TREE CONTROLLED PARSER CD ATTACHMENT

This is a part of bachelor thesis: Parsing Based on Tree-Controled Grammars, Brno University of Technology 2016.

This CD contains:

CD
 |- src            - application source files
     |- tcgp.py
     \- ....
 |- tests          - tests
     |- test.sh
     \- ...
 |- docs           - thesis source files
     |- thesis.tex
     \- ...
 |- thesis.pdf     - thesis in pdf format
 |- MIT_licence.txt

Tree controlled grammar parser (TCGP) application

Basic usage is for verification, that text string belongs to specified grammar. This parser expands common LR parser, so it allows parsing of some non-context free grammars.

Source files are placed in ./src/ folder.

For execution use python3.

Usage:

python3 tcgp.py [-h] -g GRAMMAR [-p CHOICE [CHOICE ...]] [-i INPUT] [-o OUTPUT]

Tree controlled grammar parser

optional arguments:
  -h, --help            show this help message and exit
  -g GRAMMAR, --grammar GRAMMAR
        Input grammar file
  -p CHOICE [CHOICE ...], --print CHOICE [CHOICE ...]
        Decide what to print from these CHOICES:
         - tree:       final derivation tree
         - trees:      derivation tree development
         - stack:      continuously print stack of symbols
         - rules:      continuously print applied rules
         - groups:     lr groups generated from rules
         - table:      lr table
         - eff:        empty, first and follow sets
         - automat:    print final state machine
         - precedence: print precedence table
         - grammar:    print input grammar
         - scanner:    print input scanner automat
         - all:        print all
  -i INPUT, --input INPUT
        Input string file, <stdin> if not present
  -o OUTPUT, --output OUTPUT
        Output file, <stdout> if not present

Grammar file

This file specifies tree controlled grammar.

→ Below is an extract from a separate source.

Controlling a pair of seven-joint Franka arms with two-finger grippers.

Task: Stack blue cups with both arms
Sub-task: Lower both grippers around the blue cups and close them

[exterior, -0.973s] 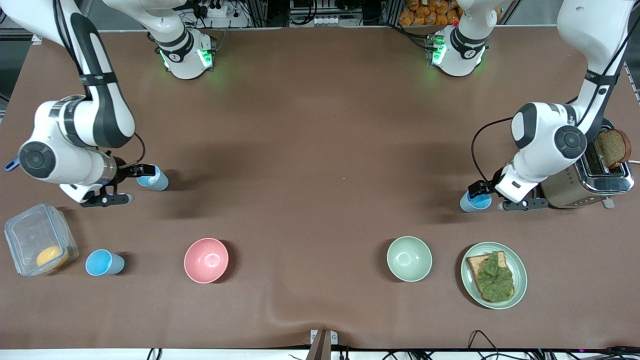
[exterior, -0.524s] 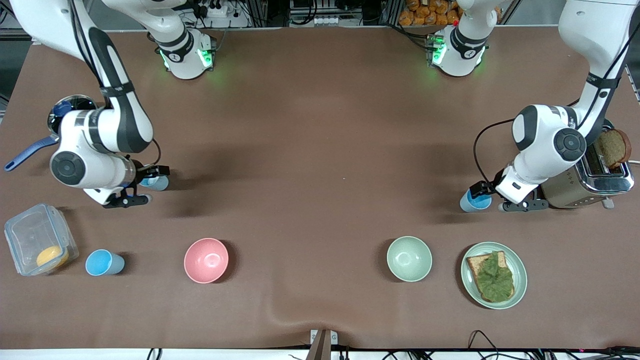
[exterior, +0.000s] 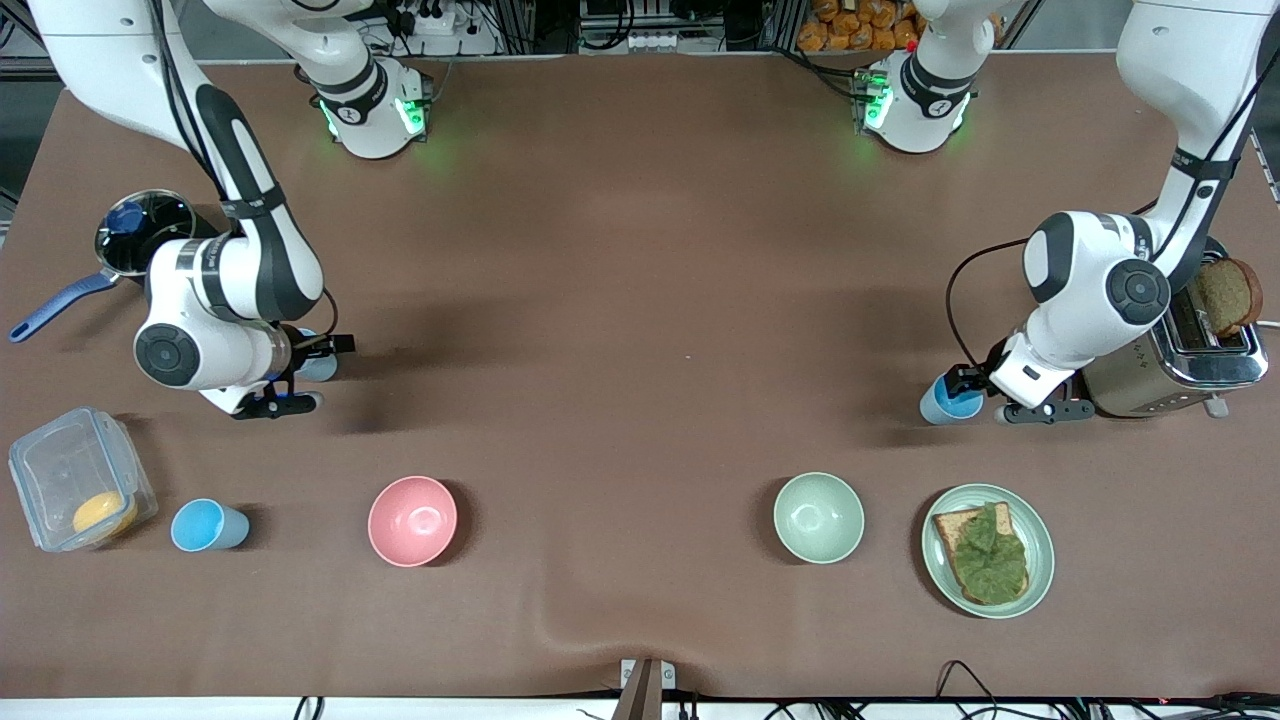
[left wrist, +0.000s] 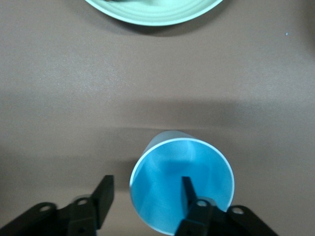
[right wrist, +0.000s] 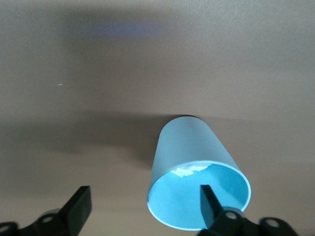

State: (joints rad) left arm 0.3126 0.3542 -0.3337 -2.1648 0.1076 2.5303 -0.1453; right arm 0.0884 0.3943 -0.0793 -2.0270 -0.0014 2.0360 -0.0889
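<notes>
Straddling the rim of one blue cup (exterior: 948, 403) beside the toaster (exterior: 1180, 352), the left gripper (exterior: 1003, 397) has its fingers spread, one finger (left wrist: 189, 196) inside the cup and the other outside, not clamped. At the right arm's end of the table, the right gripper (exterior: 310, 372) is likewise spread across a second blue cup (exterior: 318, 366), one finger (right wrist: 210, 204) inside it. A third blue cup (exterior: 207, 525) stands nearer the front camera, between the clear container (exterior: 75, 490) and the pink bowl (exterior: 412, 520).
</notes>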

Mandatory part is controlled grammar, which syntax is following. This part must be defined first:

grammar = (
  {<id>, <id>, ..., <id>},         # nonterminals
  {<str>, <str>, ..., <str>},      # terminals
  {                                # rules
    <id> -> [<id>|<str>]* ;
    <id> -> [<id>|<str>]* ;
    ...
    <id> -> [<id>|<str>]* ;
  },
  <id>                             # start symbol
)

Other optional parts:

levels - define control language by enumeration

levels = {
  [<str>]* ;                      # listed symbols
  [<str>]* ;
  ...
  [<str>]* ;
}

automaton - define control language by finite automaton

automaton = (
  {<id>, <id>, ..., <id>},        # states
  {                               # rules
    <id> <str> -> <id> ;
    <id> <str> -> <id> ;
    ...
    <id> <str> -> <id> ;
  },
  <id>,                           # start state
  {<id>, <id>, ..., <id>}         # final states         
)

precedence - define precedence rules for operators priority

precedence = (
  <dir>: [<id>|<str>], [<id>|<str>], ..., [<id>|<str>] ;
  <dir>: [<id>|<str>], [<id>|<str>], ..., [<id>|<str>] ;
  ...
  <dir>: [<id>|<str>], [<id>|<str>], ..., [<id>|<str>] ;
)

Meaning of shortcuts in syntax of grammar file:

<id> - c-like id
<str> - string bounded by simple quotes ('), quote can be escaped by \
<dir> - associativity direction in precedence table, values:
- left - left associativity
- right - right associativity

You can also write single line comments starting with # symbol.

Input string

Input string is expected to contain grammar terminals. White chars are ignored (used as separators). Terminals don't have to be separated by white chars, but there can be bad interpretation, if there are multiple ways how to interpret string (e.g. two terminals a and aa).

Return codes and errors

Depending on input, application returns one of these exit codes:

0: Input string belongs to input grammar.
1: NOT_IN_GRAMMAR - Input string doesn't belong to input grammar.
2: NONDETERM_ERROR - Nondeterministic step has been applied and then we ran into error. It is not clear, if string belongs to grammar. This problem is described closely in Bc. thesis.
3: GRAMMAR_PARSE_ERROR - Syntax or logical error in input grammar file.
4: LR_TABLE_ERROR - Conflict or other problem in LR table.
5: FINITE_AUTOMAT_ERROR - Logical error in user defined Finite automat.
10: ARGUMENTS_ERROR - Arguments error.
99: INTERNAL_ERROR - Other internal error.

Test suite

Test suite is placed in ./tests/ folder and contains many example grammars, including all grammars mentioned in the Bc. thesis.

You can run all tests by bash script by typing ./test.sh in tests folder.

LaTex source files of thesis

Source files of thesis are placed in ./docs/ folder. For compiling to .pdf format just type make in documentation folder. Package pdflatex is required.

Content of this CD (including all source files) is protected by MIT licence.